Work to complete —
Using the listing below, copy exactly the lines from the one containing "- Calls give" to the one containing "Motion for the", both lines included, and no others.

----

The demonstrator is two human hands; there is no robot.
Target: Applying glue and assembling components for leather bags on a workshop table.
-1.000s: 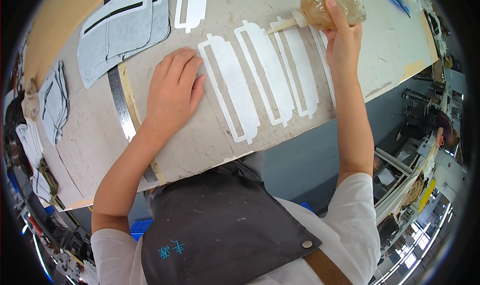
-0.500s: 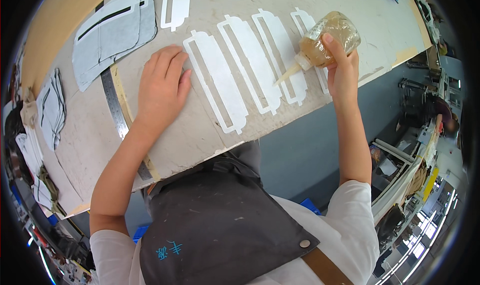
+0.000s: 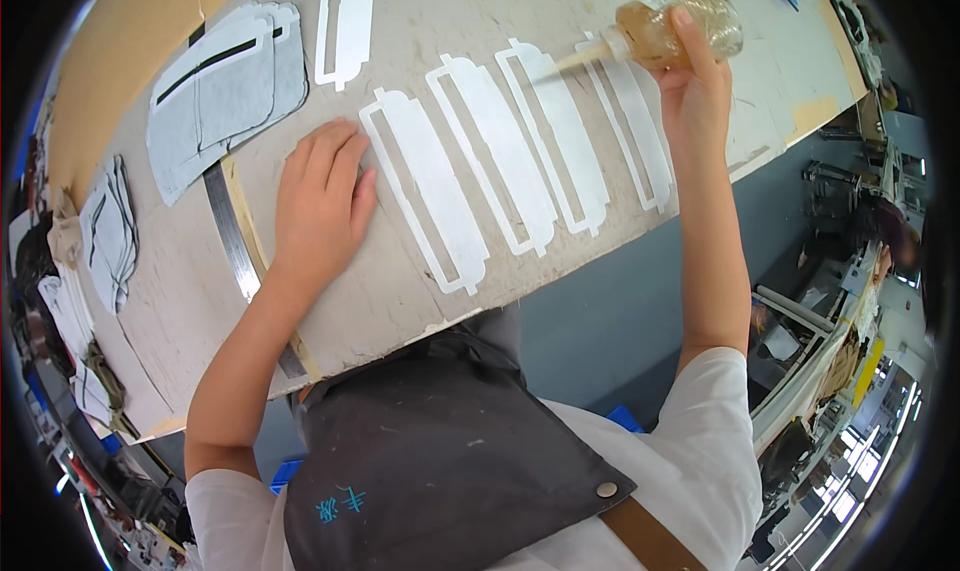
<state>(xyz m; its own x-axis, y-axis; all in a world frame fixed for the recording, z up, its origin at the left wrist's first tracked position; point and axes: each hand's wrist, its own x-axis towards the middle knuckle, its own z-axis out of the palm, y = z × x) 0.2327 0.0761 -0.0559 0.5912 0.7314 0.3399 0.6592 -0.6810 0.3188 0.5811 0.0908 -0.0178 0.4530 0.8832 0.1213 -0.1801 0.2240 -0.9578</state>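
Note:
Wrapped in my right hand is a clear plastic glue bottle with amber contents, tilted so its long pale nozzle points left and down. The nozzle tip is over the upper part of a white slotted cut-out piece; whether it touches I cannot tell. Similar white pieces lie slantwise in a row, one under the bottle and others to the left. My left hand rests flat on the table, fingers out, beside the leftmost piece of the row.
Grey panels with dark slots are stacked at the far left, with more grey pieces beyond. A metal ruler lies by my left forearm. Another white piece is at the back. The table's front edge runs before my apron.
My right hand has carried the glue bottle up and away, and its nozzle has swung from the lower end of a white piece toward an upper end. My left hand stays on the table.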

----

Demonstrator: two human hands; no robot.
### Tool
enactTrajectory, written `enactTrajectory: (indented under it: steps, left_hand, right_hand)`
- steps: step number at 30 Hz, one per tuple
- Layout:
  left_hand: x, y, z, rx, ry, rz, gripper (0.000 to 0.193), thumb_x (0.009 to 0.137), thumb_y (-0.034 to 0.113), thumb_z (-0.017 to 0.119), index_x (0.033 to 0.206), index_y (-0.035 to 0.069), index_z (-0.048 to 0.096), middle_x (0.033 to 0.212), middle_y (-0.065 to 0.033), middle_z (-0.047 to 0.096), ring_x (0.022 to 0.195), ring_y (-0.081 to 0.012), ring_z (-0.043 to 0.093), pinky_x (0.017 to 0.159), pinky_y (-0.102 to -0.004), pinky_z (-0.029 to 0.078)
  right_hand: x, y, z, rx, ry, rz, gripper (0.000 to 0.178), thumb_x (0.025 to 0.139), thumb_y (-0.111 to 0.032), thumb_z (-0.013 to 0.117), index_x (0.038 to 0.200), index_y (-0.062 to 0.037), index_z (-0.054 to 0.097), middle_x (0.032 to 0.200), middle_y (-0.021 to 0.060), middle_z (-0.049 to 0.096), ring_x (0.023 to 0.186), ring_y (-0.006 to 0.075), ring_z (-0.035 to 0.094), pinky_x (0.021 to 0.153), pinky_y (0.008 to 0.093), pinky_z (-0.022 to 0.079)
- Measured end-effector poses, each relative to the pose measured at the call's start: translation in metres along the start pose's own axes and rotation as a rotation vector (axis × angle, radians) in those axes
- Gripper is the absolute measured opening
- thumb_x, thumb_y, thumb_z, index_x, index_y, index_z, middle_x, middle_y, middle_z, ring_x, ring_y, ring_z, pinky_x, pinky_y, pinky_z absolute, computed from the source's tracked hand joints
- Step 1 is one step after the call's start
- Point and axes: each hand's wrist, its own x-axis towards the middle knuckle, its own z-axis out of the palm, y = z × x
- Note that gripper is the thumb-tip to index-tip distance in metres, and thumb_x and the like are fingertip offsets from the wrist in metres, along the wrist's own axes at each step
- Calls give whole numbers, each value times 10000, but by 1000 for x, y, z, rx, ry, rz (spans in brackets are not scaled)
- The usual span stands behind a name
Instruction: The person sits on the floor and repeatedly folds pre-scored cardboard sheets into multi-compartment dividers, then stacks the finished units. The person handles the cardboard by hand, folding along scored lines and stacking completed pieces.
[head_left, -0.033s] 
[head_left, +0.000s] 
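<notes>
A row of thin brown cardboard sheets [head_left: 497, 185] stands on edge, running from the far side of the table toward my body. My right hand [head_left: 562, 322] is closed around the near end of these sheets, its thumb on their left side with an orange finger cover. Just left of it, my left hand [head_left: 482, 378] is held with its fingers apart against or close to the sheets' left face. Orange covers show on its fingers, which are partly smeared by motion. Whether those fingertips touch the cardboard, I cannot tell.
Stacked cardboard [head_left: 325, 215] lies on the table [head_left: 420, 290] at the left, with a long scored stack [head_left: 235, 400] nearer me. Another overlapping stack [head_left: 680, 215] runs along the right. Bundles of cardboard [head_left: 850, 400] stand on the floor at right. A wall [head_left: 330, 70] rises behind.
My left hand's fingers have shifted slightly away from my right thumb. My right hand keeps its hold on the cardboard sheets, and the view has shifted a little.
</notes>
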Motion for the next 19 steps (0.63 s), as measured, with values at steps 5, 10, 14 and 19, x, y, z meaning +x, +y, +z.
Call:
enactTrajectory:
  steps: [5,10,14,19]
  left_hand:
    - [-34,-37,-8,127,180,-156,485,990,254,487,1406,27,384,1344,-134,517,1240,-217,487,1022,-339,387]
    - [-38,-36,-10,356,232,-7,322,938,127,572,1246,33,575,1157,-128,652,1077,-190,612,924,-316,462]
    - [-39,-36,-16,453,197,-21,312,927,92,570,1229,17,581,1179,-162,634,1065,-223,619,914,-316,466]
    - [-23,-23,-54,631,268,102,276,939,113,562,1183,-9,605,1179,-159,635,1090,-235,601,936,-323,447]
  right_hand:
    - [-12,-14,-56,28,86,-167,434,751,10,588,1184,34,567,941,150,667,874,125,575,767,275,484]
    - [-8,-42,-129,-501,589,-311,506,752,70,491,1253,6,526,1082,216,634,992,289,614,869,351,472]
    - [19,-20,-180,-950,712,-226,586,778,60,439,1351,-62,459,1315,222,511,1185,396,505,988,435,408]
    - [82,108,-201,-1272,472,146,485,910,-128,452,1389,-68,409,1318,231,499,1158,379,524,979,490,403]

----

Task response —
- Calls give whole numbers, each value times 10000, but by 1000 for x, y, z, rx, ry, rz (spans in brackets are not scaled)
- The usual span stands behind a name
Instruction: The person sits on the floor and repeatedly folds pre-scored cardboard sheets into multi-compartment dividers, then stacks the finished units. The person handles the cardboard by hand, folding along scored lines and stacking completed pieces.
[head_left, -0.033s] 
[head_left, +0.000s] 
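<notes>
A row of thin brown cardboard sheets [head_left: 497, 185] stands on edge, running from the far side of the table toward my body. My right hand [head_left: 562, 322] is closed around the near end of these sheets, its thumb on their left side with an orange finger cover. Just left of it, my left hand [head_left: 482, 378] is held with its fingers apart against or close to the sheets' left face. Orange covers show on its fingers, which are partly smeared by motion. Whether those fingertips touch the cardboard, I cannot tell.
Stacked cardboard [head_left: 325, 215] lies on the table [head_left: 420, 290] at the left, with a long scored stack [head_left: 235, 400] nearer me. Another overlapping stack [head_left: 680, 215] runs along the right. Bundles of cardboard [head_left: 850, 400] stand on the floor at right. A wall [head_left: 330, 70] rises behind.
My left hand's fingers have shifted slightly away from my right thumb. My right hand keeps its hold on the cardboard sheets, and the view has shifted a little.
</notes>
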Motion for the next 19 steps (0.63 s), as measured, with values at steps 5, 10, 14 and 19, x, y, z meaning +x, +y, +z.

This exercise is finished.